WASHINGTON, November 21, 2022—The Federal Communications Commission today clarified that callers must obtain a consumer’s consent before delivering “ringless voicemail,” a message left in a consumer’s mailbox without ringing their cell phone. The unanimous decision by the full Commission finds that ringless voicemails are, in fact, “calls” that require consumers’ prior express consent.
The Telephone Consumer Protection Act (TCPA), which protects consumers from unwanted robocalls, prohibits making any non-emergency call using an automatic telephone dialing system or an artificial or prerecorded voice to a wireless telephone number without the prior express consent of the called party. The Commission has clarified that ringless voicemail is a form of robocall and is illegal if the caller did not have the consumer’s prior express consent. The FCC can enforce violations, or the consumer can sue in court.
“Imagine finding robocallers leaving junk voicemails on your phone without it ever running. It isn’t very pleasant and happens to too many of us. Today we’re taking action to ensure these deceptive practices don’t find a way around our robocall rules and into consumers’ inboxes,” said FCC Chairwoman Jessica Rosenworcel.
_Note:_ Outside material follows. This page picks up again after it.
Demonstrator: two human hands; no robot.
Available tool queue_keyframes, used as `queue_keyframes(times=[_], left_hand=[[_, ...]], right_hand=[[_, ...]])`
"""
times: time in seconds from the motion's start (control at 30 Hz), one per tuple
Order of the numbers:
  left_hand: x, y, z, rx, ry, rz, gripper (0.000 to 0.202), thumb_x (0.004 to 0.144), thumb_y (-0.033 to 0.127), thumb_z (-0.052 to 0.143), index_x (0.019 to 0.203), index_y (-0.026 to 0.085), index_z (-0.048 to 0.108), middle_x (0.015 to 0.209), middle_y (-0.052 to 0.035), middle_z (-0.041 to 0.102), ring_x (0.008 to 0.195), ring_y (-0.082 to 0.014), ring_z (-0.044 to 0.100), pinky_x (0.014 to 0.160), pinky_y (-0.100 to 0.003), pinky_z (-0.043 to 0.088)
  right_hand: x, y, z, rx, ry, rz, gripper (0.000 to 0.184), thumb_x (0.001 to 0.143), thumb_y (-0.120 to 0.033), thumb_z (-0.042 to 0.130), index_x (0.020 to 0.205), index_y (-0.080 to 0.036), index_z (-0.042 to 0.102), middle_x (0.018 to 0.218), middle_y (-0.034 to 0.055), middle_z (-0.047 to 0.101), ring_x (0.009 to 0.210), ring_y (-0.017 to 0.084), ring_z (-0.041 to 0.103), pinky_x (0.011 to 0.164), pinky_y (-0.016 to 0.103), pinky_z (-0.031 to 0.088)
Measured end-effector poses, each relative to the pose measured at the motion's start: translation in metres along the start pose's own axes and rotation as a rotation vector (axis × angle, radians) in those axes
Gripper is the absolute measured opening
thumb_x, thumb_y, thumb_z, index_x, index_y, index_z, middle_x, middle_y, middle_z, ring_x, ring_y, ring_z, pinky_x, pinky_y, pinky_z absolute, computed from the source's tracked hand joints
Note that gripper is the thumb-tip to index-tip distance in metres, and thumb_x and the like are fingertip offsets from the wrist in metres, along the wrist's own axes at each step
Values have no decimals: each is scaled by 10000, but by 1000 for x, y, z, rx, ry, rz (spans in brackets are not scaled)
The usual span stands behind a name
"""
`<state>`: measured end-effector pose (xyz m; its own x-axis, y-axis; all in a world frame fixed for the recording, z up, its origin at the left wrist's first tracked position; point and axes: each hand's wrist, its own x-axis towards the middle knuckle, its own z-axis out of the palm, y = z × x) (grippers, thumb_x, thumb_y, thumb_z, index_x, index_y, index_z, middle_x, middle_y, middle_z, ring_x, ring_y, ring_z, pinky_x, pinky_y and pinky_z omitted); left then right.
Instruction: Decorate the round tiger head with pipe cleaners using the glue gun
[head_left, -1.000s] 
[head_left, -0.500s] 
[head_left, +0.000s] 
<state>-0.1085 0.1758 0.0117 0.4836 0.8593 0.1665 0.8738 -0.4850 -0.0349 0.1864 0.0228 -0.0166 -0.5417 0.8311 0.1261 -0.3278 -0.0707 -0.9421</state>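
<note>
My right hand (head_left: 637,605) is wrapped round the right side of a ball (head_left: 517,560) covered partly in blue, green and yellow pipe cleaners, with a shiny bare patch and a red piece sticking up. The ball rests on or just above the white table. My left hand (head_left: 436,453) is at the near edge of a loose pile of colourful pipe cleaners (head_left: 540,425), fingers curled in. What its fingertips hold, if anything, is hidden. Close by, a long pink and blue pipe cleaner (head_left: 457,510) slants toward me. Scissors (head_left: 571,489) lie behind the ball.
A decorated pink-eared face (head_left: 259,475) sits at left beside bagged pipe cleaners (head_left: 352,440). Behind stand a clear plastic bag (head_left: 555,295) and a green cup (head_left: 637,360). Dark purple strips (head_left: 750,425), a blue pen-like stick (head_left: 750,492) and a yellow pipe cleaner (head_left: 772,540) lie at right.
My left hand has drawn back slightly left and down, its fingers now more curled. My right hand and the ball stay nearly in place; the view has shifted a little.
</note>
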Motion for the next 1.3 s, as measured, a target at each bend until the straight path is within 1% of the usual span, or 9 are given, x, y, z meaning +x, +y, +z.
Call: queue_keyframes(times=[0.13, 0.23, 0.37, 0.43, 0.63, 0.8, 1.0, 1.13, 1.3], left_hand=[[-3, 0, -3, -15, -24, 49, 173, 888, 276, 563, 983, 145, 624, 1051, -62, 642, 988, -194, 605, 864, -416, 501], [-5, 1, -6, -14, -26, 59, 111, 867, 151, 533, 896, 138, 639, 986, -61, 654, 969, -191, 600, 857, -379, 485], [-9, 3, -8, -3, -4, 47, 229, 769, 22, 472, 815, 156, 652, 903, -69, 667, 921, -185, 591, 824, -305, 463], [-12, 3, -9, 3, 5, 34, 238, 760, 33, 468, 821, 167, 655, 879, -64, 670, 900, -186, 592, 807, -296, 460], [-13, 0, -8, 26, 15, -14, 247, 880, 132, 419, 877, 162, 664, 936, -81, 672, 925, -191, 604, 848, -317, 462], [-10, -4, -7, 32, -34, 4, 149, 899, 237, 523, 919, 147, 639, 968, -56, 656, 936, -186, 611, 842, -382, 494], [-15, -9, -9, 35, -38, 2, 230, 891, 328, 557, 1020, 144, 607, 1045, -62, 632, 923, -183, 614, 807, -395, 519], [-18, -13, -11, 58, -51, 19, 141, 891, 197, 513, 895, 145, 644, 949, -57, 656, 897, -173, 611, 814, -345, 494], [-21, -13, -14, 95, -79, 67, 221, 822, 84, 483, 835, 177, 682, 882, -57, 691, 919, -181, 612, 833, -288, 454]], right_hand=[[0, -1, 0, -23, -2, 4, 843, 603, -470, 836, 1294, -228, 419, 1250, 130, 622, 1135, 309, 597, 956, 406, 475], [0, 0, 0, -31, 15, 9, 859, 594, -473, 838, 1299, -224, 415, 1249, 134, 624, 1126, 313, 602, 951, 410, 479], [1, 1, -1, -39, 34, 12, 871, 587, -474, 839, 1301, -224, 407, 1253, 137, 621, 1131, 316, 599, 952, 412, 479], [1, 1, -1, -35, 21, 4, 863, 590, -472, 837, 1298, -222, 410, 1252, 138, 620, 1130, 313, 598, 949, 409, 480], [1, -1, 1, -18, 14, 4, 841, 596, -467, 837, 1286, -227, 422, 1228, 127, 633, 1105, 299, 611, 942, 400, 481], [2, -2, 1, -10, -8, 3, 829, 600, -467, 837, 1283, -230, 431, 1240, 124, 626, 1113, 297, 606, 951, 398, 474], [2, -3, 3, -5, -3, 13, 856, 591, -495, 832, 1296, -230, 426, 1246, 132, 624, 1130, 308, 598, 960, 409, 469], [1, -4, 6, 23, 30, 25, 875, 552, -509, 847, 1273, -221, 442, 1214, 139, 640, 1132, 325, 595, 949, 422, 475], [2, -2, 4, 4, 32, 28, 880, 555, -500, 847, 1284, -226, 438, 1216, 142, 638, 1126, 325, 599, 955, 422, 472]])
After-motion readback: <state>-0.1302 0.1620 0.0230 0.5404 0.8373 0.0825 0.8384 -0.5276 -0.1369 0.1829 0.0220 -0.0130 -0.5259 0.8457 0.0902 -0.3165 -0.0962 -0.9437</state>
The Declaratory Ruling and Order denies a petition filed by All About the Message, LLC, which asked the Commission to find that delivery of a message directly to a consumer’s cell phone voicemail is not a call protected by the TCPA. The FCC is acting on its motion after the petitioner, and two other similar petitions sought to withdraw their requests for clarification after the FCC sought public comment and received overwhelmingly negative reaction from commenters. The FCC has also received dozens of consumer complaints annually related to ringless voicemail. The ruling goes into effect upon today’s release of the decision.